2026.03.09
要約
CP+2026でキヤノン幹部は、成長するコンパクト市場に向けてPowerShotを中心にラインアップを拡充し、現代化する方針を語った。一方で、ブームが本物かどうかはまだ断定できず、需要の一部は供給不足が生んでいる可能性があるという。生産能力が市場需要に追いついた時、真の需要が見える――「PowerShot G7 X Mark III」を例に示された発言を軸に、背景と次の一手を整理。
Will the compact camera bubble burst? "We will see whether this is a real boom or not," says Canon | Digital Camera World
Digital Camera Worldに、CP+2026でのキヤノン幹部へのコンパクト市場についてのインタビューが掲載されています。
- キヤノンはコンパクトカメラのラインアップを拡充し、現代化する計画である。
- しかし同時に、コンパクトカメラのブームが本物なのか、それとも人工的なものなのかを確実には言えない状況でもある。
- 私は日本のCP+ 2026の会場で、キヤノンの上級幹部および製品開発担当者――同社の取締役副社長兼イメージンググループ責任者の戸倉剛氏を含む――と1時間話す機会に恵まれた。
- 「コンパクトカメラ市場が成長しているのは事実だ」と戸倉氏は私に語った。
- 「したがって、コンパクトカメラのラインアップを見直し、充実させていきたい。」
- しかし私が、コンパクトのバブルが弾けると思うかどうかを尋ねたところ、彼は示唆に富む答えを返した。
- 「率直に言うと、私たちは現在の市場における既存需要を満たせていない状況にある。言い換えれば、供給がまだ不足しているのだ。」
- 彼はテーブルの上に置かれたキヤノン「PowerShot G7 X Mark III」を、その代表例として指し示した。
- 「コンパクトカメラに需要が溢れているように見えるかもしれない。
- しかしその一部は、供給不足によって生じている可能性がある。
- もちろん、私たちはいま生産能力を強化している。
- 生産能力が市場の現在需要を満たせるようになったとき、これが本当のブームなのかどうか、実像が見えてくるだろう。」
- ほとんどのメーカー(キヤノンも含む)が、新しい現代的なモデルを出すのではなく、古いコンパクトを更新してきただけだと何度も話してきた。
- Tokura氏はこの点をよく理解しており、キヤノンはコンパクトに対する現代の需要を満たす新製品――とりわけフラッグシップのPowerShotライン――を提供するために取り組んでいるという。
- 「私たちが見ているのは、現在コンパクトカメラ市場が成長しているということだ。
- しかしそれは過去のユーザーが市場に戻ってきたからではない。
- 現在の市場の成長は、新しい顧客によって牽引されており、過去顧客の回帰ではない。
- したがって、現行ラインアップでは満たせていない、現在の顧客の希望と需要に合致する新製品を提供し始める必要がある。

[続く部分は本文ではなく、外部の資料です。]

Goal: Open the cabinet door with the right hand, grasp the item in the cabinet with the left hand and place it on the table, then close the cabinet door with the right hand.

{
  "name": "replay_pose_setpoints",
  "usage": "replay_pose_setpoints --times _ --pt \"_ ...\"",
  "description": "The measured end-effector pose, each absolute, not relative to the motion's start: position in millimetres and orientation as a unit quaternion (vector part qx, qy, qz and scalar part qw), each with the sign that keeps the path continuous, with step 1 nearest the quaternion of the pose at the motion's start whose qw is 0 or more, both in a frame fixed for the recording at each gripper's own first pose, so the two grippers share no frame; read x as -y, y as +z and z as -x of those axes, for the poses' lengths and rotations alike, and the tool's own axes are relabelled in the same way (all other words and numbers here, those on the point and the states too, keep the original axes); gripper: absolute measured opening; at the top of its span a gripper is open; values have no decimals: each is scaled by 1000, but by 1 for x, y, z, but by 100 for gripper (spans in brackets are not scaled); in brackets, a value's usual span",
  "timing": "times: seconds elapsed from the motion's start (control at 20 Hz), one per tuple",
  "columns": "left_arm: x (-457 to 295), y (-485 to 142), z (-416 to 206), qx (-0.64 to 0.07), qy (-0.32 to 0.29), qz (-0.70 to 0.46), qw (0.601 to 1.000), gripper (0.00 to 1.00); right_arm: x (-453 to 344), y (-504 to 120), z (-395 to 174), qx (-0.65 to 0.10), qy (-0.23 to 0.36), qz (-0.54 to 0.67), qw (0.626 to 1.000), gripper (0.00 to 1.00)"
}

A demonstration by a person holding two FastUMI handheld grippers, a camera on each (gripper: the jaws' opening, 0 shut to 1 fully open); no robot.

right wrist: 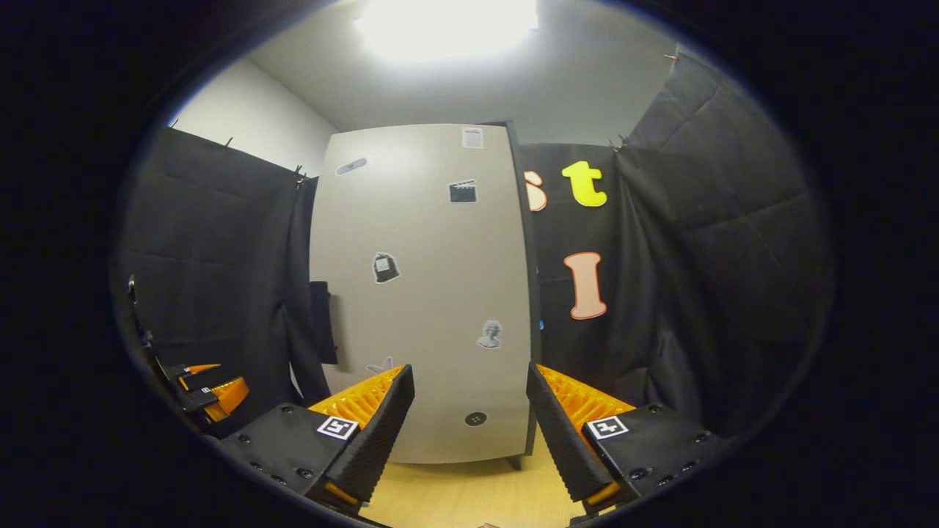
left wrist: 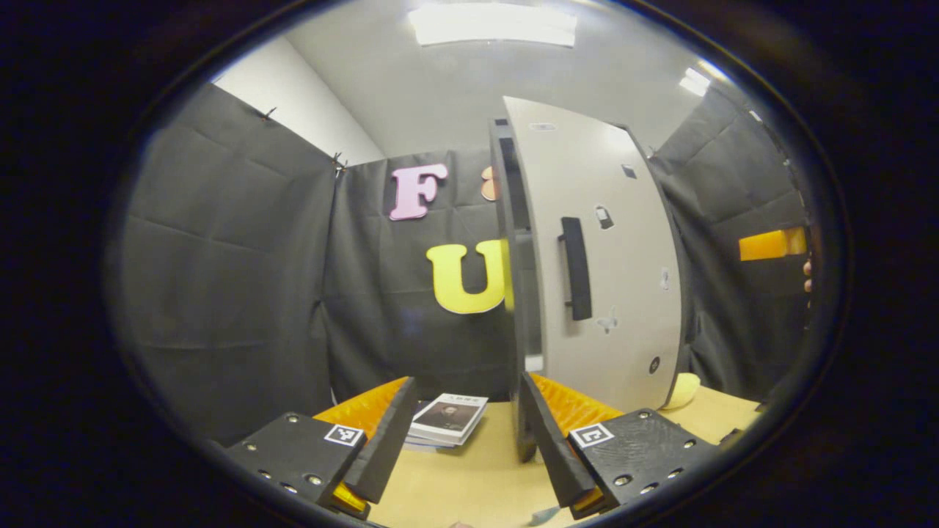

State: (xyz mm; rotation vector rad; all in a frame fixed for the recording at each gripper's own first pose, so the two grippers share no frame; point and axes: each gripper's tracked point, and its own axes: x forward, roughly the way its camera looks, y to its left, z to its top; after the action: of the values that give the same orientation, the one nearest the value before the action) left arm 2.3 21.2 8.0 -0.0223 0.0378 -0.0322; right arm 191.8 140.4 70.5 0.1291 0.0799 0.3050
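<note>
We hold both grippers wide and empty before the door [right wrist: 425, 293]: right gripper [right wrist: 469, 425] faces it to pull, left gripper [left wrist: 462, 433] waits beside it.

One cabinet [right wrist: 425, 293], one handle [left wrist: 576, 268], two books [left wrist: 447, 419].

The ajar cabinet door [left wrist: 601, 257] blocks the cabinet; bare table [left wrist: 469, 477] lies before it.
</note>
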Motion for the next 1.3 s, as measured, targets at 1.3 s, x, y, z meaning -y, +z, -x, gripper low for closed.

- そこで私たちは、コンパクトカメラ分野のラインアップを拡充していく。
- しかし現時点で差し迫った課題は、生産能力をどう増やすかという点だ。」
- コンパクトのブームは、まさに様々な要因が重なり合った結果と言える。
- Z世代のレトロ技術への憧れ、スマホから距離を置こうとする社会的な動き、AIへの反動としてカメラ撮って出しの「本物」を求める欲求、小さくて安いカメラへの欲求……そして戸倉氏が言うように、供給を上回る需要である。
- キヤノンはこのブームの第1波を、かなりうまく乗りこなしてきた。
- 低価格帯を満たすためにキヤノン「IXY 650 m」を刷新し、動画に強いクリエイターを狙って「PowerShot V1」を投入した。
- 次にキヤノンが何をするのか、私はとても楽しみにしている。